Непонятно было, кто кому объяснял, кто кого убеждал: и стрельцы, и десятник, и Федин попутчик, и возчик на телеге раскричались все, едва помянули Ваську Щербатого. Вспомнили лошадей, которых Васька покупал для казны у ногаев, а потом из этого получилось то, из-за чего стрельцы и сейчас еще озлобленно бранились. И все выказывали близкое знакомство с Васькиным промышленным хозяйством.
– И навоз возить, и дуб толочь, и золу жечь, и кожи дубить, мимо царева кабака пиво варить, сено косить, и жать, и молотить! – кричал, выскочив из ворот острожка, полураздетый, босой стрелец.

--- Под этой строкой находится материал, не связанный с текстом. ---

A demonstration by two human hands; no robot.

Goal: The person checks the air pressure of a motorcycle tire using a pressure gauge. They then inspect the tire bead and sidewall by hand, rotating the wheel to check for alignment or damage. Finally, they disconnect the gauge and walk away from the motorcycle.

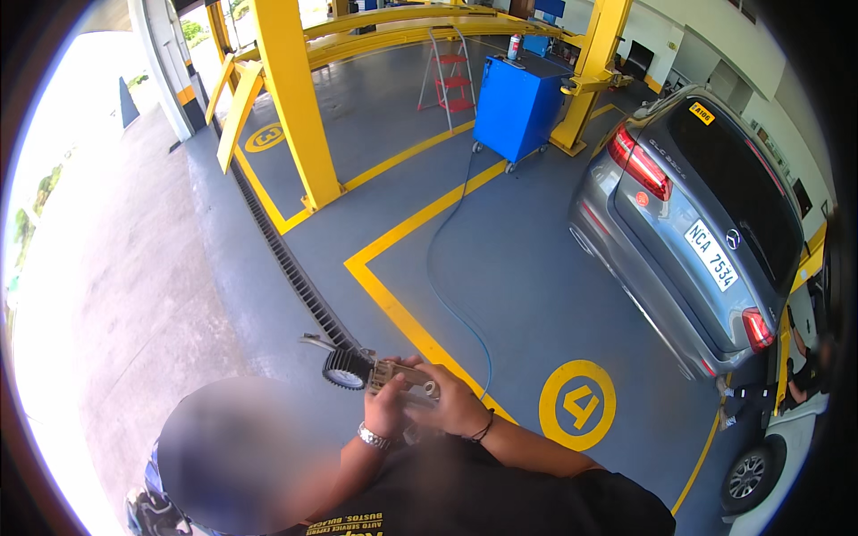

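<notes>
A tire inflator (pixel 391 372) with a tan metal body is held in front of me. Its round gauge (pixel 347 369), white-faced with a ridged black rim, sticks out to the left, beside a thin metal lever or stem. My left hand (pixel 385 411), with a metal watch at the wrist, closes around the body from below. My right hand (pixel 456 409), with a dark bracelet, grips the same tool's right end; some of its fingers are hidden. A thin blue hose (pixel 465 326) runs over the floor and passes out of sight behind my right hand; its connection is not visible.
A grey car (pixel 666 241) stands at the right, with a person (pixel 804 375) beyond its rear corner. A blue wheeled cabinet (pixel 514 107), a red step ladder (pixel 451 80) and a yellow lift post (pixel 295 107) stand ahead. A drain grate (pixel 286 263) crosses the floor.
</notes>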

С отстраненным любопытством наблюдая эту ненужную горячность, Федя окончательно уяснил то, что открылось ему прежде в разговорах с попутчиком догадкой: самовластно засадившие государева воеводу под замок люди не понимали свое положение. Не было у них страха. Был задор. Ребячливость непростительная и непонятная. Они сетовали, указывая как на большое несчастье на то, что в первый же день вечером Васька вынес из приказа городскую печать и спрятал ее у себя. Так что отправленные в Москву челобитные служилых людей, жилецких и оброчных, пашенных крестьян, инородцев – все шесть взывающий к милости великого государя посланий пришлось скрепить печатью ряжеской таможни. Этим, по общему мнению, чрезвычайно умалялось значение челобитных. Это же несчастное обстоятельство – утрата городской печати – могло до некоторой степени поставить под сомнение законную природу новой власти. Вот это и вызывало у них опасения.